Muiris Ó Súilleabháin
Following the death of his mother, Muiris spent the first six years of his life in Dingle. When he rejoined his family on the Island he spoke only English, but quickly became fluent in Irish. He was greatly aided in this by his grandfather, Eoghan (Daideo) Ó Súilleabháin, a gifted storyteller who developed a great affection for the boy.
It was the success of Tomás Ó Criomhthain’s autobiographical book The Islandman, combined with the encouragement of his friend George Thomson, that prompted Muiris to undertake his own account of his formative years on the Blaskets. The result, Twenty Years a-Growing, was acclaimed nationally on its publication in 1933. The English translation, published the same year by Thomson and Moya Llewellyn Davies, quickly established it as an international classic of autobiographical writing.
The book’s success encouraged Muiris to take up writing full-time, but a second volume of autobiography and a novel were rejected by successive publishers. In 1950 he was drowned while swimming near Galway.
Eibhlís Ní Shúilleabháin (1911-1971)
Chiefly remembered as the author of a remarkable series of letters, a selection of which was published as Letters from the Great Blasket (1978). The selection draws on the lengthy correspondence Eibhlís maintained with an English visitor to the Island, George Chambers, between 1931 and 1951. The letters span her early adult life on the Island and the first decade of her life on the mainland, to which she moved with her family in 1942.

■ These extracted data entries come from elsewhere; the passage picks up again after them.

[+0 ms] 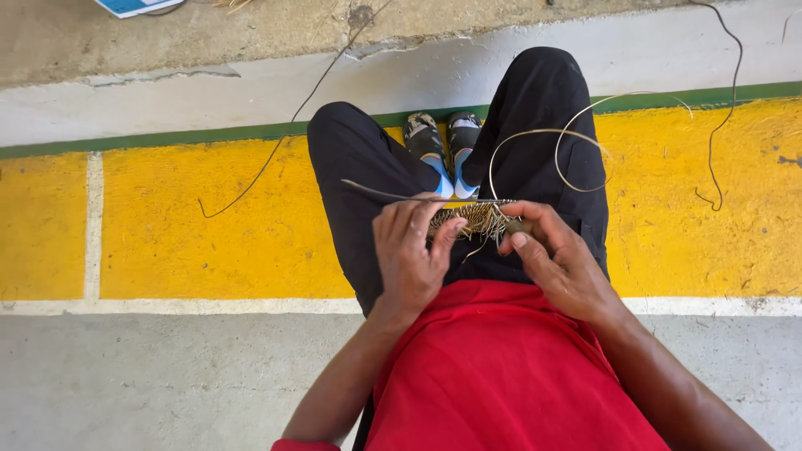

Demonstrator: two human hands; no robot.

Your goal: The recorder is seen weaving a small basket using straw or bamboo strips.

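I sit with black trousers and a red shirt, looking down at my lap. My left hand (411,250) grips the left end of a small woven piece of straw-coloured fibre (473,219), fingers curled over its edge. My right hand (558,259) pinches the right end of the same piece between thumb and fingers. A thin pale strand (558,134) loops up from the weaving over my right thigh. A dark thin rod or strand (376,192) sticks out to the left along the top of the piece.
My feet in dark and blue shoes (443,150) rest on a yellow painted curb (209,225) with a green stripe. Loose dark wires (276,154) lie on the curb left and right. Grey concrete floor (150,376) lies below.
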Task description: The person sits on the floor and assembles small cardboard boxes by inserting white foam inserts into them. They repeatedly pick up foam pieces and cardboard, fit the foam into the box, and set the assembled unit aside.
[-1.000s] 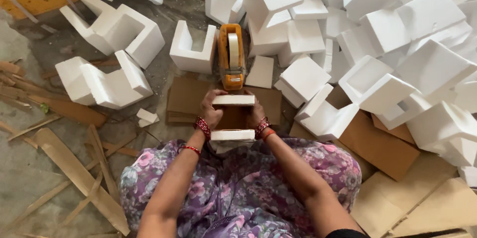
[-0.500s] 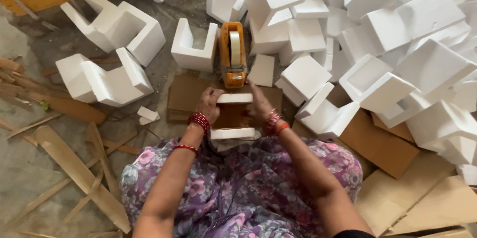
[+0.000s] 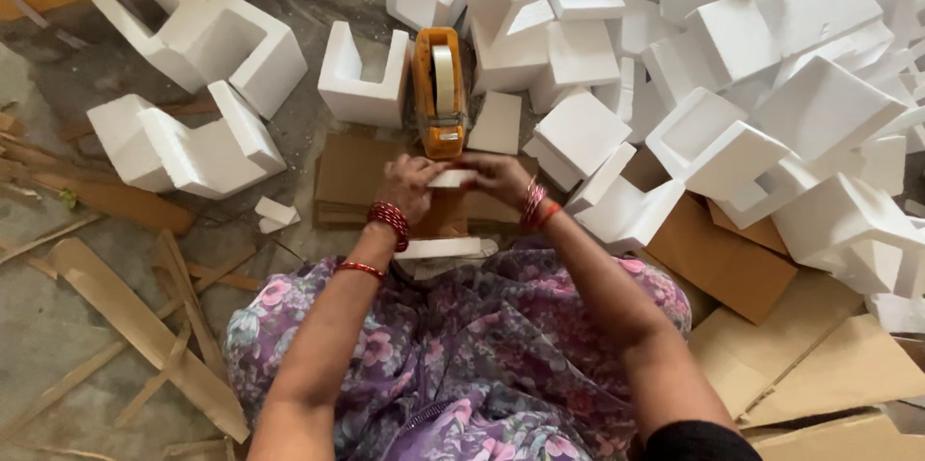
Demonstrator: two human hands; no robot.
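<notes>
Left hand: our left hand (image 3: pixel 412 184) is closed on the left end of a small white foam piece (image 3: pixel 453 178), held just above the lap.
Right hand: our right hand (image 3: pixel 501 177) grips the right end of the same foam piece; red bangles on both wrists.
Foam piece: in the centre, between both hands, just near of the orange tape dispenser (image 3: pixel 438 90); brown cardboard shows beneath it.
Progress: we judge the work mid-step; the piece is in hand, and no tape is visibly drawn across it. 1 flat white foam strip (image 3: pixel 441 248) lies on the lap, near side.
Left to do: a large pile of white foam blocks (image 3: pixel 771 95) on the right and far side looks untouched.
Surroundings: 2 U-shaped foam pieces (image 3: pixel 188 138) at far left on the floor (image 3: pixel 39 326); cardboard strips (image 3: pixel 145 336) at near left; cardboard sheets (image 3: pixel 819 365) at near right.
Obstruction: the dispenser stands directly beyond the hands; foam crowds the right side closely.
</notes>
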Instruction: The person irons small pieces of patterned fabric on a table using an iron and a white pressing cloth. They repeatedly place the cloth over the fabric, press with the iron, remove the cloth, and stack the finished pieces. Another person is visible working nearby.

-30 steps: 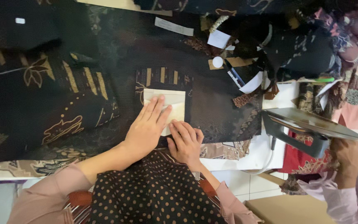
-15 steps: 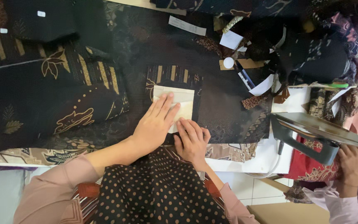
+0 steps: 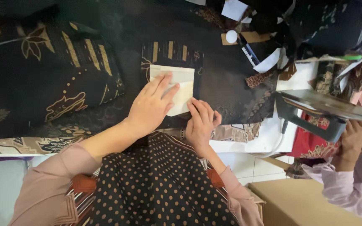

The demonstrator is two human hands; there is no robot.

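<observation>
A white rectangular patch lies on a small dark batik piece with gold stripes, which rests on a larger sheet of dark batik cloth. My left hand lies flat on the patch's left half with its fingers spread. My right hand sits just to the right of it, its bent fingertips pressing the patch's near right corner. Neither hand grips anything. The patch's near edge is hidden under my hands.
To the right, another person's hand holds a grey clothes iron above a white board. Folded black-and-gold batik lies to the left. Cloth scraps, white paper pieces and a white round disc crowd the far right. A cardboard box stands below.
The view has drifted a little. My left hand stays flat on the white patch and my right fingertips stay at its corner. The other person's iron remains raised at the right.
</observation>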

The letters are unique in the context of Blasket literature, not least for being written in English, very much a second language for Eibhlís. Despite, or perhaps because of, being written in halting English, Eibhlís’ letters have an intense, poetic appeal, becoming increasingly elegiac in tone as she records and laments the relentless decline of the Island’s population.

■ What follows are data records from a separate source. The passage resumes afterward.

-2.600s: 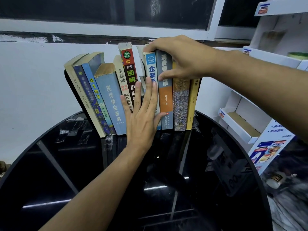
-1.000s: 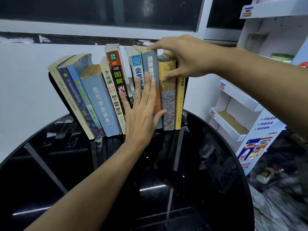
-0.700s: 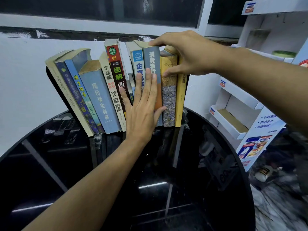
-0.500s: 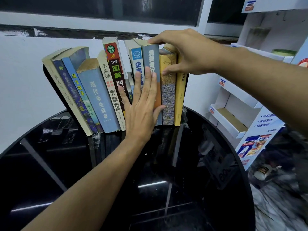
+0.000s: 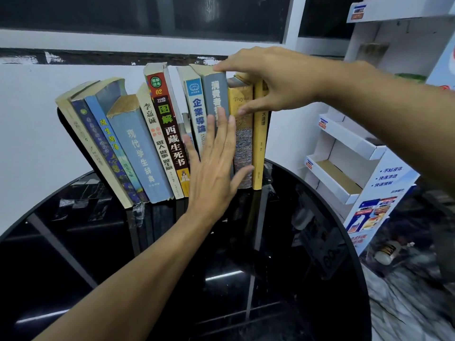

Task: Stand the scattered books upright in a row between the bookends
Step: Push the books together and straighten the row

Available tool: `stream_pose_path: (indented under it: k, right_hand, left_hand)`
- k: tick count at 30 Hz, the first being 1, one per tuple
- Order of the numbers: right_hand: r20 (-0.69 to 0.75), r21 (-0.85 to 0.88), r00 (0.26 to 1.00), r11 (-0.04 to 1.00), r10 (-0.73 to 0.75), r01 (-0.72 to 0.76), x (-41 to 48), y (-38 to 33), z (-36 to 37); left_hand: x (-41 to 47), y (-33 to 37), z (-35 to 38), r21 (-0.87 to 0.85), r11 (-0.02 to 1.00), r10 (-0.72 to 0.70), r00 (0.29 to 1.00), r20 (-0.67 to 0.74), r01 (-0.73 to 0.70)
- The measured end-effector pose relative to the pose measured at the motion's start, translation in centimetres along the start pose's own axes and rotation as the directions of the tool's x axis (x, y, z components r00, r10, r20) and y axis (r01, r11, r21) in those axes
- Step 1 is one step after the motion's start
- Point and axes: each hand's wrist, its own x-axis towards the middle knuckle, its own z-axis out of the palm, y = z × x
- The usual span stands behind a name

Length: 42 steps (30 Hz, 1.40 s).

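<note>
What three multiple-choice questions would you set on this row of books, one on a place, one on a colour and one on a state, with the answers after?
1. Where in the row does the thin yellow book stand?
A) at the left end
B) in the middle
C) at the right end

2. What colour is the spine of the book whose top the right hand touches with its index fingertip?
A) red
B) grey
C) green

3. How does the left hand lie?
A) flat, fingers straight, against the spines
B) curled in a fist
C) gripping one book by its top

Answers:
1 C: no book stands to its right.
2 B: the fingertip rests on the grey book.
3 A: its palm and straight fingers press the spines.
</note>
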Motion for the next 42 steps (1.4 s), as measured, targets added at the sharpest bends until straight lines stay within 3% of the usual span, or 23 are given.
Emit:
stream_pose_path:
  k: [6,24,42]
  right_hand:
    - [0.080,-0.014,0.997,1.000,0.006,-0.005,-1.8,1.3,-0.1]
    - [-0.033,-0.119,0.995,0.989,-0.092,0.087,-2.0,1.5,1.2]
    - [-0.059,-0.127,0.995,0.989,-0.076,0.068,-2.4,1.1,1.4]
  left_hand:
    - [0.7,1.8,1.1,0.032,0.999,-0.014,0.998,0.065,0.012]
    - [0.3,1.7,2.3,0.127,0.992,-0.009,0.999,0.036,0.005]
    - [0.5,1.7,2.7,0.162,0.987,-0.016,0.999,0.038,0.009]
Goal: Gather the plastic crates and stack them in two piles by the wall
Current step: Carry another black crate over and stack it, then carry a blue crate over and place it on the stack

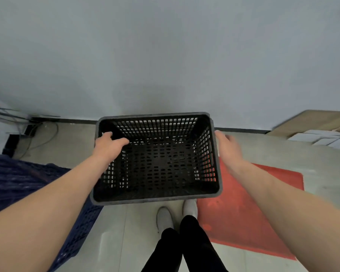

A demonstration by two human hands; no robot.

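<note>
With left hand [108, 143] curled over its left rim and right hand [227, 149] flat, fingers straight, beside its right wall, gripping black crate [159, 165] near wall [165, 55], between blue crate [77, 222] and red mat [243, 213]

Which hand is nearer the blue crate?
Left. The left hand grips the left rim of the black crate, on the blue crate side; the right hand is by the opposite, right wall.

A: where's the cam sitting?
B: on the person's head, wide lens, pointed forward and steeply down. shoes [164, 217] at the near edge, crate [155, 200] close in front, wall [165, 55] filling the far half.
</note>
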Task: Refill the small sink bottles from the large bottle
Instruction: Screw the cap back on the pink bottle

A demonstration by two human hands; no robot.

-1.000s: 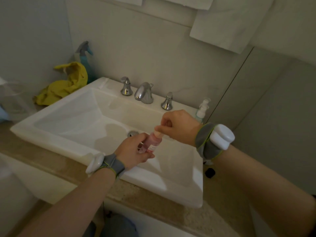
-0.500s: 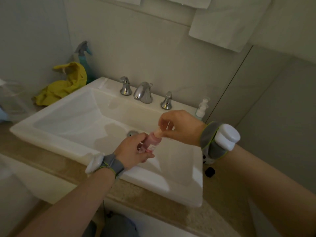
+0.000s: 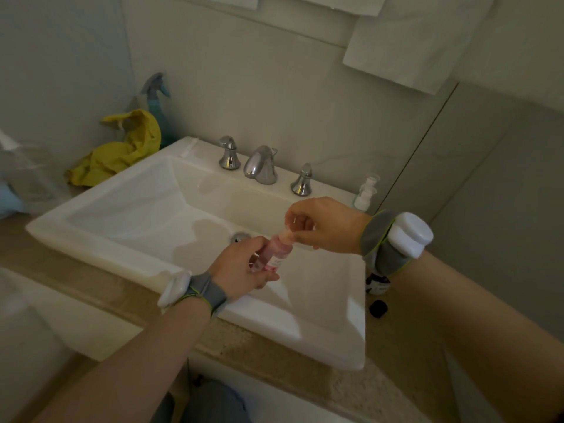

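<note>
Small pink bottle (image 3: 274,254) tilted over sink (image 3: 100,242) basin, near drain (image 3: 239,237) – prob so drips land in bowl. L hand (image 3: 241,267) wrapped round body, steadying. R hand (image 3: 328,224) curled, thumb + forefinger pinching cap (image 3: 287,236) at neck – twist grip, I'd guess; loosening or tightening, can't tell. 1 pump bottle (image 3: 366,190) at sink's back R corner; dark bottle (image 3: 377,285) + black cap (image 3: 378,308) on counter (image 3: 396,355) beside sink.

Yellow cloth (image 3: 122,154), crumpled on the surface left of the white sink (image 3: 106,245); teal spray bottle (image 3: 157,114) just behind it; chrome tap (image 3: 261,166) between left handle (image 3: 229,154) and right handle (image 3: 302,181); white towel (image 3: 406,41) hanging above
</note>
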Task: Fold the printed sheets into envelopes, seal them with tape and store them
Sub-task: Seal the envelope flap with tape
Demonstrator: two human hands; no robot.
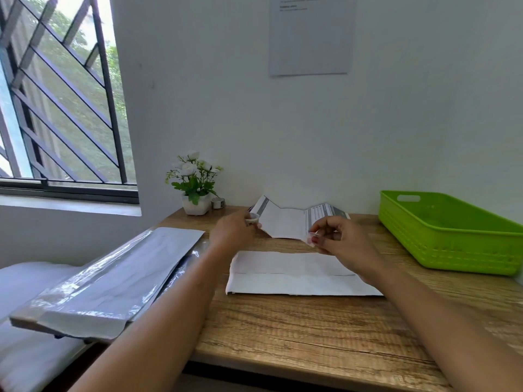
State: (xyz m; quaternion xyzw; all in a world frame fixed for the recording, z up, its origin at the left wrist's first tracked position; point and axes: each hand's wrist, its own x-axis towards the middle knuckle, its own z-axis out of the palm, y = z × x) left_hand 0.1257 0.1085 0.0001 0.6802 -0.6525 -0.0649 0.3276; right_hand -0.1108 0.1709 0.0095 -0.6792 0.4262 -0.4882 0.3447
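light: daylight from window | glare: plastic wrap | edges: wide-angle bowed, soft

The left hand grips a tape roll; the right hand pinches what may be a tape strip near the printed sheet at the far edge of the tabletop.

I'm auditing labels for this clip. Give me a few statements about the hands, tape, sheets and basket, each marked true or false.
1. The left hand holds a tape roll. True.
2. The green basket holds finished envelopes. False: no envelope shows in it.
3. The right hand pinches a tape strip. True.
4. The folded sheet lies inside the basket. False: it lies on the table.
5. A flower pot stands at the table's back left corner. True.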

Besides the correspondence with George Chambers, she kept a diary in Irish over the years, making many detailed observations about the social life of the Islanders.

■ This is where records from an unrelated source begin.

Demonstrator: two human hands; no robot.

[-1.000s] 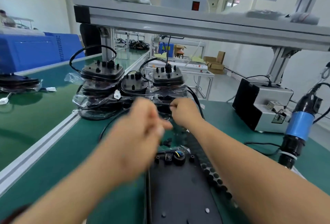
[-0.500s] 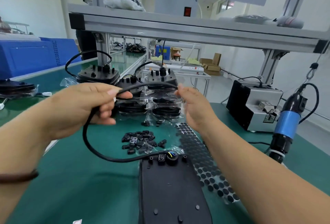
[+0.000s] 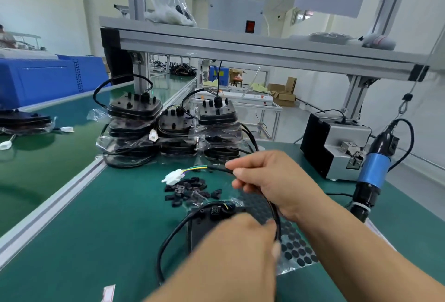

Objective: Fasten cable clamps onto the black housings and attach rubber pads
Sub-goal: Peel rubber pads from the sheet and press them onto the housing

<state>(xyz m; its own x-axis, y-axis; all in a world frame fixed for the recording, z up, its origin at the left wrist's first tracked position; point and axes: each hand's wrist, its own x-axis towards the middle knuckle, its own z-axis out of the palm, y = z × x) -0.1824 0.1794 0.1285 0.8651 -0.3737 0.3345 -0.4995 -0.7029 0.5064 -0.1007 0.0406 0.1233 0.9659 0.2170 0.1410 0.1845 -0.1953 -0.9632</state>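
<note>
A flat black housing (image 3: pixel 199 227) lies on the green mat, mostly hidden by my blurred left hand (image 3: pixel 243 241). Its black cable (image 3: pixel 168 241) loops out to the left and up to my right hand (image 3: pixel 272 181), which grips it just behind the coloured wires and the white connector (image 3: pixel 173 176). My left hand holds the same cable lower down by the housing. A heap of small black cable clamps (image 3: pixel 190 191) lies beyond the housing. The sheet of round black rubber pads (image 3: pixel 296 251) lies under my right forearm.
Stacks of bagged black housings (image 3: pixel 173 130) with cables stand at the back. A blue-banded electric screwdriver (image 3: pixel 370 171) hangs at the right, in front of a grey and black screw feeder (image 3: pixel 334 147). An aluminium rail (image 3: pixel 48 208) borders the mat on the left.
Both hands have dropped toward the housing. The cable, stretched between them before, now loops low; the white connector end has come free and sticks out from my right hand.
</note>
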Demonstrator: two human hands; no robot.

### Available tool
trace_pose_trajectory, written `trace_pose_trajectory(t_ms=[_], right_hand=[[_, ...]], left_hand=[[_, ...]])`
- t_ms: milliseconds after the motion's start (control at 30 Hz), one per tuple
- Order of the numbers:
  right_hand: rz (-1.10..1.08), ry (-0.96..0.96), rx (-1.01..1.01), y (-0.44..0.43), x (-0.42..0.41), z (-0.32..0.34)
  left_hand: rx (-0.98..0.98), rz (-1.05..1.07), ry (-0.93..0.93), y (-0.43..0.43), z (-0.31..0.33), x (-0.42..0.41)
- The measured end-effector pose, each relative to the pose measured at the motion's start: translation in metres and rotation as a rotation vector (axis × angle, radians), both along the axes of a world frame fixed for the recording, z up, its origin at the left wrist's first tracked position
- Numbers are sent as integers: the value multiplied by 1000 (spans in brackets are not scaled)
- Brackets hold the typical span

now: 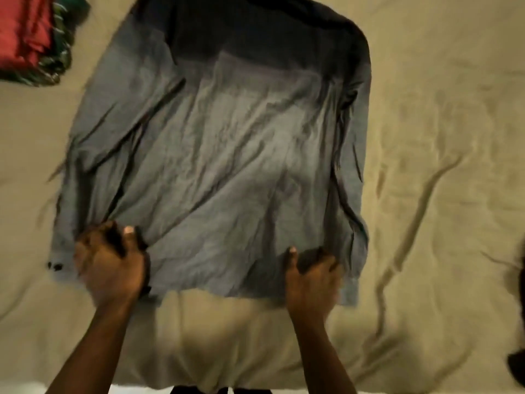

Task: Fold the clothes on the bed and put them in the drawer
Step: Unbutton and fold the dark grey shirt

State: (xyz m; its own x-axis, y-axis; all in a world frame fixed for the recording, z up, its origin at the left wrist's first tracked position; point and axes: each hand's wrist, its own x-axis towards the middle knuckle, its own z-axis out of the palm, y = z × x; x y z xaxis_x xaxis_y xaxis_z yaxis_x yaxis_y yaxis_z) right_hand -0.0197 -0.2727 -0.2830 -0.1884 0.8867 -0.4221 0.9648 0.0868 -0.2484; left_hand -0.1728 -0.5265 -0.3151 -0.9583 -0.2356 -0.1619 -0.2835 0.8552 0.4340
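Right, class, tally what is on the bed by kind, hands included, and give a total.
1 grey shirt, spread out
2 hands: left hand and right hand, gripping its hem
1 folded pile, red over green
1 dark item, cropped at right edge
Total: 5

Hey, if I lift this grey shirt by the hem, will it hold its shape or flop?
Probably flops: the grey shirt looks thin and full of creases, bunching where the left hand and right hand grip it. Likely light. Its sleeve may swing loose.
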Motion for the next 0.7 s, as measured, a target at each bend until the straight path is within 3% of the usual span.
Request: trace_pose_trajectory(t_ms=[100, 200, 333, 400, 467, 533, 567, 600, 700], right_hand=[[-141, 38, 37, 3, 5, -1], [-69, 232, -43, 17, 0, -10], [-470, 604, -8, 40, 11, -24], [-558, 599, 21, 44, 22, -24], [-504, 551, 41, 45, 36, -19], [-367, 546, 5, 37, 39, -14], [-288, 546, -16, 33, 37, -10], [-237, 556, -47, 28, 35, -8], [-285, 615, -99, 23, 34, -7]], left_hand=[[-51, 35, 77, -14, 7, 1], [-263, 53, 74, -7, 20, -13], [-350, 203, -100, -17, 27, -29], [-399, 230, -103, -30, 33, -34], [-467, -49, 5, -31, 31, -32], [-444, -543, 46, -28, 25, -30], [-398, -683, 61, -28, 21, -35], [-351, -666, 52, -30, 18, -40], [-265, -104, 26, -30, 11, -59]])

Seán Ó Criomhthain (1898-1975)
The youngest son of Tomás Ó Criomhthain, he married Eibhlís Ní Shúilleabháin in 1933. Together they cared for Tomás in his final years. They moved to Muiríoch on the mainland in 1942, where Seán spent most of his time as a fisherman.
He wrote many essays for Irish journals, and in 1969 his book Lá dár Saol was published. Though clearly influenced by his father’s celebrated autobiography The Islandman, his book is more modern and forward-looking in style. And while the book deals with life on the Island in the 1930s and early 1940s, it goes on to describe the difficulties for a young Island couple of adapting to life on the mainland after they had left the Great Blasket in 1942. After his death in a road accident in 1975 a second book, Leoithne Aniar, was published posthumously in 1982. It contains a detailed account of the Island’s history, composed in a more formal and detached style than his father’s.
Máire Ní Ghuithín (1909-1988)
A grand daughter of the Island King Pádraig Ó Catháin, Máire moved to the mainland after her marriage to Labhras Ó Cíobháin from Dún Chaoin. The urge to write came relatively late in her life and over a quarter of a century after the final evacuation of the Great Blasket. She was encouraged by an Englishwoman, Joan Stagles, who taught herself to read and speak in Irish and who, together with her husband Ray, wrote extensively about the history of the Blaskets. Both of Máire’s books An tOileán a Bhí (1978) and Bean an Oileáin (1986) contribute to an understanding of the social life and material culture of the Blaskets and west Kerry. Particularly important are her detailed descriptions of the customs associated with birth, marriage, and death in the early years of the twentieth century, and her accounts of the seasonal and daily routines of Island life.